Menteri Keuangan Sri Mulyani mengungkapkan saat ini terdapat 60 negara berpendapatan menengah di dunia yang menghadapi masalah utang yang tinggi. Hal ini disebabkan oleh pengelolaan fiskal yang tidak baik serta kecenderungan negara yang gemar berutang.
Menurut dia, kondisi ini membuat banyak negara Amerika Latin menghadapi krisis utang sejak periode 1980-1990 hingga saat ini. Tak hanya itu, krisis utang pun kini merambah ke negara-negara Afrika.
Ia menjelaskan berutang memang salah satu hal yang mudah. Namun, ketika defisit sudah melebar, negara bisa terlena untuk terus berutang dan pada akhirnya sulit untuk memulihkan defisit. Sebab, beban bunga utang berpotensi terus membengkak dan menekan fiskal.
Sri Mulyani mengklaim Indonesia cukup disiplin dalam berutang. Hal ini tercermin dalam kebijakan fiskal dan postur anggaran penerimaan dan belanja negara (APBN). Ia mengatakan Indonesia mengadopsi Maastricht Agreement yang lahir di Eropa sebelum adanya Uni Eropa untuk menjaga perekonomian negara.
Patokan defisit yang tidak lebih dari 3% dan rasio utang maksimal 60% terhadap produk domestik bruto (PDB) terbukti mampu menjaga ekonomi negara-negara anggotanya tidak tertekan krisis utang dengan patokan tersebut.
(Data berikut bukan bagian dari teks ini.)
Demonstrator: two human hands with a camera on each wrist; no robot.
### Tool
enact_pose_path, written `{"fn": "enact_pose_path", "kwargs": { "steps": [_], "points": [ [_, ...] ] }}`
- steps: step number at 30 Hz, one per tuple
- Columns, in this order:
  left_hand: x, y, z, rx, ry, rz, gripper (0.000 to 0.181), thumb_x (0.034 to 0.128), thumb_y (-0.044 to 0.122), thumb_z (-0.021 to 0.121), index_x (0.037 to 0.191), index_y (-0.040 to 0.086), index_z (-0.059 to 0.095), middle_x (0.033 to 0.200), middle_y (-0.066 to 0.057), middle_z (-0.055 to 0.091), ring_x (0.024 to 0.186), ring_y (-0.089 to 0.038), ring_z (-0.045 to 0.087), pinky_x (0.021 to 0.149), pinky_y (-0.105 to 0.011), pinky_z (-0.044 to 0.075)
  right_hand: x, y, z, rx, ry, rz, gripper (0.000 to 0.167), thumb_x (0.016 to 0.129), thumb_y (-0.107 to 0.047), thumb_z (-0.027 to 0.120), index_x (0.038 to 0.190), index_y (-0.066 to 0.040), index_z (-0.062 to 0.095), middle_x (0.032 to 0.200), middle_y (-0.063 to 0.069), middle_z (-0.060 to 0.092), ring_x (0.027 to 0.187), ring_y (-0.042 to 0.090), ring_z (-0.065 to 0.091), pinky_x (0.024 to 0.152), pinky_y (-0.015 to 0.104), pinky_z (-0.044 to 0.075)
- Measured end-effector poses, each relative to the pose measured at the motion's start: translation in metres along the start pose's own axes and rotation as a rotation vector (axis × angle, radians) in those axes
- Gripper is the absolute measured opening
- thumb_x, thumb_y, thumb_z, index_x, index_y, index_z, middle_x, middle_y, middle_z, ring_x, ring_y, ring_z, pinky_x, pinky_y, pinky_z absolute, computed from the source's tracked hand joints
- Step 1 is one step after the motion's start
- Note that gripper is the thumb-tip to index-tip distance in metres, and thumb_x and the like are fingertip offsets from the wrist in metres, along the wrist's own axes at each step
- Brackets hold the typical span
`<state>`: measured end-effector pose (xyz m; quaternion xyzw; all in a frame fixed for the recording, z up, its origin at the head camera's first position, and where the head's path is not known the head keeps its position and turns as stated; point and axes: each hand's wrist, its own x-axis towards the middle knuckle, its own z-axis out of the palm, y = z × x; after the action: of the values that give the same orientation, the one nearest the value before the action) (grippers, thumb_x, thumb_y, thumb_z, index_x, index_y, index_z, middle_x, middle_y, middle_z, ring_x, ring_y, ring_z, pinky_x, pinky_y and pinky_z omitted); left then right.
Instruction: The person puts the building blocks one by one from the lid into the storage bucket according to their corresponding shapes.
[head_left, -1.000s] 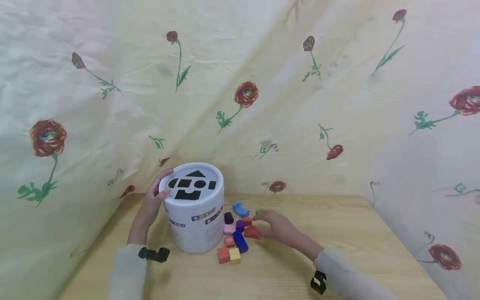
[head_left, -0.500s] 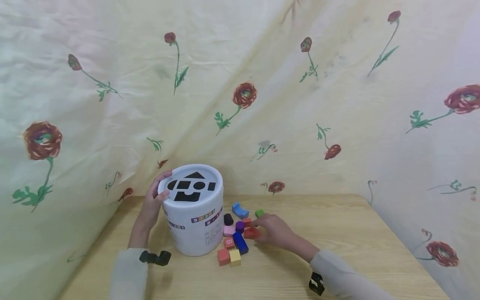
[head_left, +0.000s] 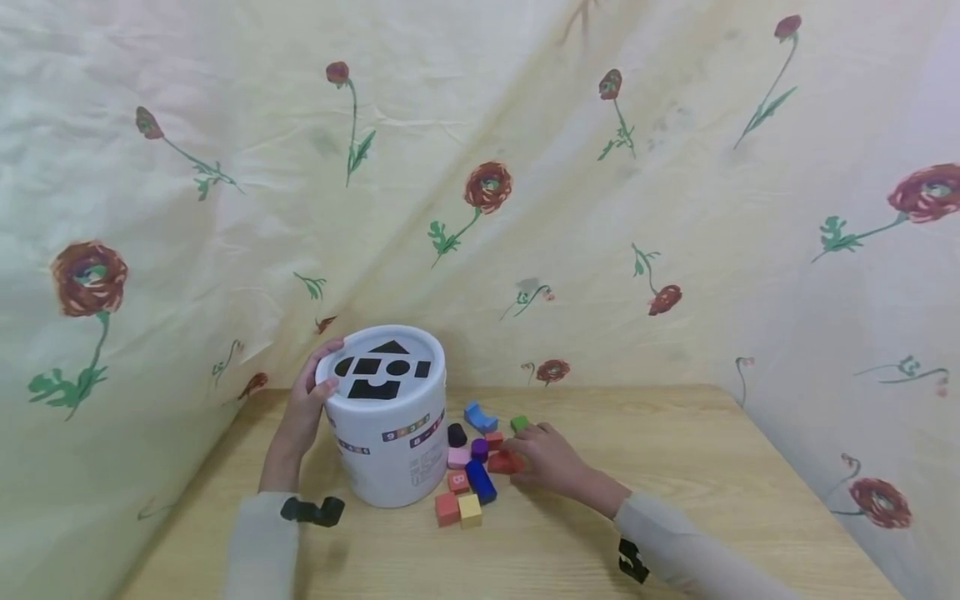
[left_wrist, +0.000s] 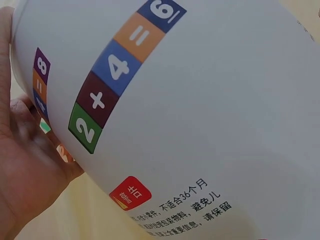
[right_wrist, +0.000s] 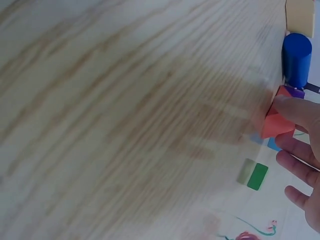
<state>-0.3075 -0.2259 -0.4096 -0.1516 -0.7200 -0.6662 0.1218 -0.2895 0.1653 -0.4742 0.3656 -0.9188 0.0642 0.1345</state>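
Observation:
A white bucket (head_left: 386,454) with shaped holes in its lid stands on the table, and the left hand (head_left: 300,417) grips its rim from the left, thumb over the lid edge. In the left wrist view the palm (left_wrist: 32,165) is beside the bucket's printed wall (left_wrist: 200,115). At the right side of the block group, the right hand (head_left: 561,467) pinches a red triangular block (head_left: 503,462). The right wrist view has the thumb of this hand (right_wrist: 306,145) on the red block (right_wrist: 278,125), which appears to rest on the table.
Close to the bucket's right side lie a light blue arch (head_left: 480,417), a dark blue cylinder (head_left: 481,482), a yellow cube (head_left: 470,511) and several other blocks. A green block (head_left: 519,423) is just behind the right hand. Flowered cloth (head_left: 585,250) hangs behind the wooden table (head_left: 645,417).
The right hand has shifted from beside the green block toward the red triangular block and closed its fingers on it. More of the green block shows. The left hand has stayed on the bucket.

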Motion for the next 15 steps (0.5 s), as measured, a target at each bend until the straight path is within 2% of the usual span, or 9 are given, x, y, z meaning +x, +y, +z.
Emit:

Namun, saat ini beberapa negara-negara Uni Eropa tersebut bahkan sudah tidak mengikuti Maastrict Agreement. Seperti Italia, Spanyol, Portugal, Prancis, Jerman, Yunani hingga Inggris yang sudah tidak tergabung dalam Uni Eropa.
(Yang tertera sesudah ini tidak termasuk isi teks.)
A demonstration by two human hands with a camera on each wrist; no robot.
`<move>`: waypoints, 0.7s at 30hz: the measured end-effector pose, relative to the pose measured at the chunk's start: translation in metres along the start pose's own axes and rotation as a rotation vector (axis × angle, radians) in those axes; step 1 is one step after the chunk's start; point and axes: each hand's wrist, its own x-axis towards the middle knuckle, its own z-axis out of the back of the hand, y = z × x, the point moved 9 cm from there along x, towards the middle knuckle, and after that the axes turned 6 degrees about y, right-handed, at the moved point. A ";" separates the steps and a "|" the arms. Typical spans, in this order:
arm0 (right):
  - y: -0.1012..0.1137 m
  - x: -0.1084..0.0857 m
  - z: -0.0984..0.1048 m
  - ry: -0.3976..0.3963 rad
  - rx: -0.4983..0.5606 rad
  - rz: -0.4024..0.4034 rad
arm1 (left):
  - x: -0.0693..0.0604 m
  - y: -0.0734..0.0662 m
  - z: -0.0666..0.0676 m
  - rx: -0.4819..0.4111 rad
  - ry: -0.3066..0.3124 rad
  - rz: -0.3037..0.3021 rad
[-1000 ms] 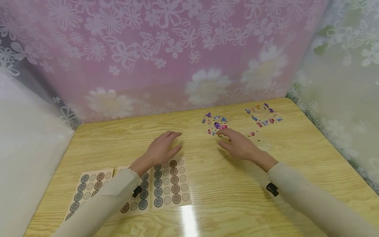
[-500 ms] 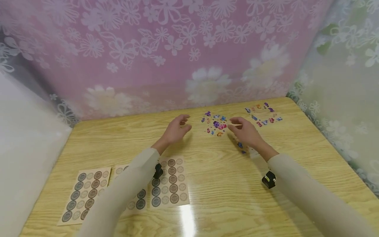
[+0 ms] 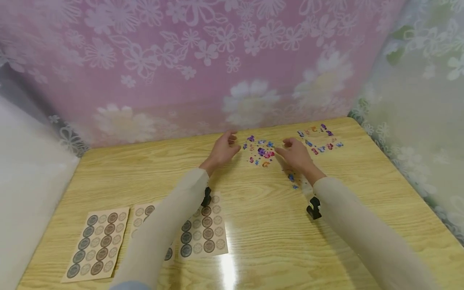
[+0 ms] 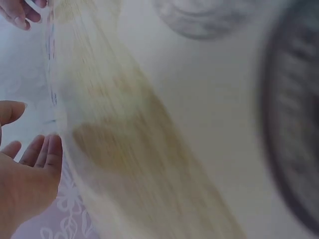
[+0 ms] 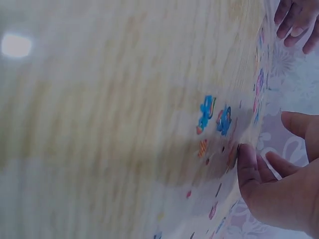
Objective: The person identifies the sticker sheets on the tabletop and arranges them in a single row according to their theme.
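A cluster of small colourful flower-like stickers [image 3: 261,152] lies near the table's back edge, seemingly on clear film. To its left hovers my left hand [image 3: 224,151], fingers loosely bent, thumb apart and nothing held; the left wrist view shows the same hand [image 4: 30,184]. My right hand [image 3: 298,156] is just right of the cluster, palm inward. In the right wrist view its bent fingers [image 5: 249,169] come down at the shiny film, and the thumb stands apart. Whether they touch it, I cannot tell. Blue stickers [image 3: 291,177] show below that hand, seen closer as blue figures [image 5: 205,113].
Another group of stickers [image 3: 314,151] lies at the back right. Three tan sheets with rows of round labels lie front left: a left sheet [image 3: 96,241], a middle sheet [image 3: 139,211] partly under my left sleeve, and a right sheet [image 3: 203,251]. A floral curtain [image 3: 188,117] hangs behind the table.
My left hand has moved forward and right, from above the tan sheets to beside the sticker cluster. My right hand has shifted forward and slightly right, uncovering the cluster's near edge and blue stickers.
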 end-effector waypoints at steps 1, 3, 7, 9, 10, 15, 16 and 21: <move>0.000 0.002 -0.001 -0.001 -0.003 -0.009 | 0.003 0.000 -0.001 0.005 -0.004 0.003; -0.001 0.006 -0.002 0.000 -0.008 -0.028 | 0.009 0.001 -0.003 0.023 -0.011 0.009; 0.001 0.010 -0.008 0.023 -0.039 -0.046 | 0.020 0.003 -0.006 0.068 -0.008 0.030; 0.003 0.011 -0.010 0.029 -0.075 -0.050 | 0.025 0.003 -0.008 0.085 -0.003 0.044; 0.004 0.011 -0.011 0.030 -0.094 -0.052 | 0.027 0.002 -0.009 0.098 0.000 0.046; 0.005 0.012 -0.015 0.010 -0.195 -0.076 | 0.040 -0.002 -0.016 0.232 0.045 0.022; 0.005 0.013 -0.015 0.005 -0.207 -0.079 | 0.042 -0.003 -0.018 0.274 0.055 0.017; 0.008 0.015 -0.015 -0.003 -0.224 -0.092 | 0.048 -0.004 -0.020 0.397 0.063 0.032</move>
"Tapi mereka sudah lebih dari 60%, mereka defisitnya di atas 3%, jadi negara-negara itu yang tadinya disiplin sekarang enggak. Jadinya ekonomi dan keuangan negaranya sekarang dalam situasi yang tidak baik," kata Sri Mulyani dalam acara Kuliah Umum: Kebijakan Fiskal di Tengah Konstelasi Ketidakpastian Global, Senin (23/10).
Sri Mulyani mengaku banyak lembaga pemeringkat yang menanyakan kepadanya mengapa perluasan defisit hanya diberikan waktu tiga tahun, padahal tidak ada yang mengetahui kapan pandemi Covid-19 akan selesai.
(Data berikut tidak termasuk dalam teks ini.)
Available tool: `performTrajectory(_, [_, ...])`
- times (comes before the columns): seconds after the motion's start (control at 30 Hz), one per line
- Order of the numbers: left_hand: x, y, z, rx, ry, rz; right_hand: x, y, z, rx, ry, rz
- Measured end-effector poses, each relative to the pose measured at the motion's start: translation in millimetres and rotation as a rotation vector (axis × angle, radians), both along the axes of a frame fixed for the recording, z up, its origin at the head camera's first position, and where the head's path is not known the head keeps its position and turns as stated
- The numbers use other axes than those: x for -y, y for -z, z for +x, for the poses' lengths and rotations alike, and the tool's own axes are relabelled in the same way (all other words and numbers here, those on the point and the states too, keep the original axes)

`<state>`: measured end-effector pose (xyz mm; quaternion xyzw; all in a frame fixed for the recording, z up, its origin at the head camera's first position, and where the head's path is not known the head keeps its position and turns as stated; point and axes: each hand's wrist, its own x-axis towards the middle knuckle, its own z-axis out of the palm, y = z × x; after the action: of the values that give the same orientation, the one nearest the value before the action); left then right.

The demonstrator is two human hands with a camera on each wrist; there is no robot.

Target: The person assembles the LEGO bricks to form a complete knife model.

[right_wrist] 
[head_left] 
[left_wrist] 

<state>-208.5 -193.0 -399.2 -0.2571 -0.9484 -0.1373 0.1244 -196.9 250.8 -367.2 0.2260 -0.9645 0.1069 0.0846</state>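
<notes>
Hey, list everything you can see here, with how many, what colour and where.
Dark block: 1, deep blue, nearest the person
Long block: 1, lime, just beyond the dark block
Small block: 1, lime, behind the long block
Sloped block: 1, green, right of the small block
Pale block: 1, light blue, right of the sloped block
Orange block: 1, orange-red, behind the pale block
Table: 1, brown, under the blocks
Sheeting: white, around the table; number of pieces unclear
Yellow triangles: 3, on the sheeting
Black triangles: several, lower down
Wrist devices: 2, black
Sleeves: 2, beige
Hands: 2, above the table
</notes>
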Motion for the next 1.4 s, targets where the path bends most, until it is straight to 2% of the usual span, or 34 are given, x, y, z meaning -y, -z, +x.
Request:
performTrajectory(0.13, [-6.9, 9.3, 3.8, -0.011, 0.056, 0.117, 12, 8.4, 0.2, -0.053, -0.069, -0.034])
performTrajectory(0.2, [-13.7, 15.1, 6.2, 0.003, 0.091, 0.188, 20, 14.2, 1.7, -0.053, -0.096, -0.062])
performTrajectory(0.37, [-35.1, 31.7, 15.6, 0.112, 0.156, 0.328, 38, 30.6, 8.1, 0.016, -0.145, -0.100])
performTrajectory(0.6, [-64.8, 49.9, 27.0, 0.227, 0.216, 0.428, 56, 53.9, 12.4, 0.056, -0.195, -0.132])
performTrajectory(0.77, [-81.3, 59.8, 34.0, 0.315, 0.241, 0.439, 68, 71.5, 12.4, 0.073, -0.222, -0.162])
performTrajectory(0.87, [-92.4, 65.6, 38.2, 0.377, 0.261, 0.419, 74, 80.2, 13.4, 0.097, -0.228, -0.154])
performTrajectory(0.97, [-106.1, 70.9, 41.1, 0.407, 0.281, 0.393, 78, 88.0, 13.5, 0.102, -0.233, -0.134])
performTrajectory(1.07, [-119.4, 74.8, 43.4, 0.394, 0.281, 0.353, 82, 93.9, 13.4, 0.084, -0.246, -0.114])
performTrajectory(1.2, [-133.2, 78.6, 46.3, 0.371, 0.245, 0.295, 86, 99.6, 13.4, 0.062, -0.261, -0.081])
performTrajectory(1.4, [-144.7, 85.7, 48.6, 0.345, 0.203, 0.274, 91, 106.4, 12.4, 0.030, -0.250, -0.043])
Ia menjelaskan dirinya tidak mau terlena oleh berutang seperti banyak negara, karena berutang itu seperti adiksi. Makanya, ia lebih memilih untuk melakukan disiplin fiskal agar tidak kesulitan memulihkan defisit.
“Saya mengatakan pengalaman banyak negara, banyak negara mengalami sekali lalu buka aturan defisitnya, terjadi adiksi, enak defisit itu," kata Sri Mulyani.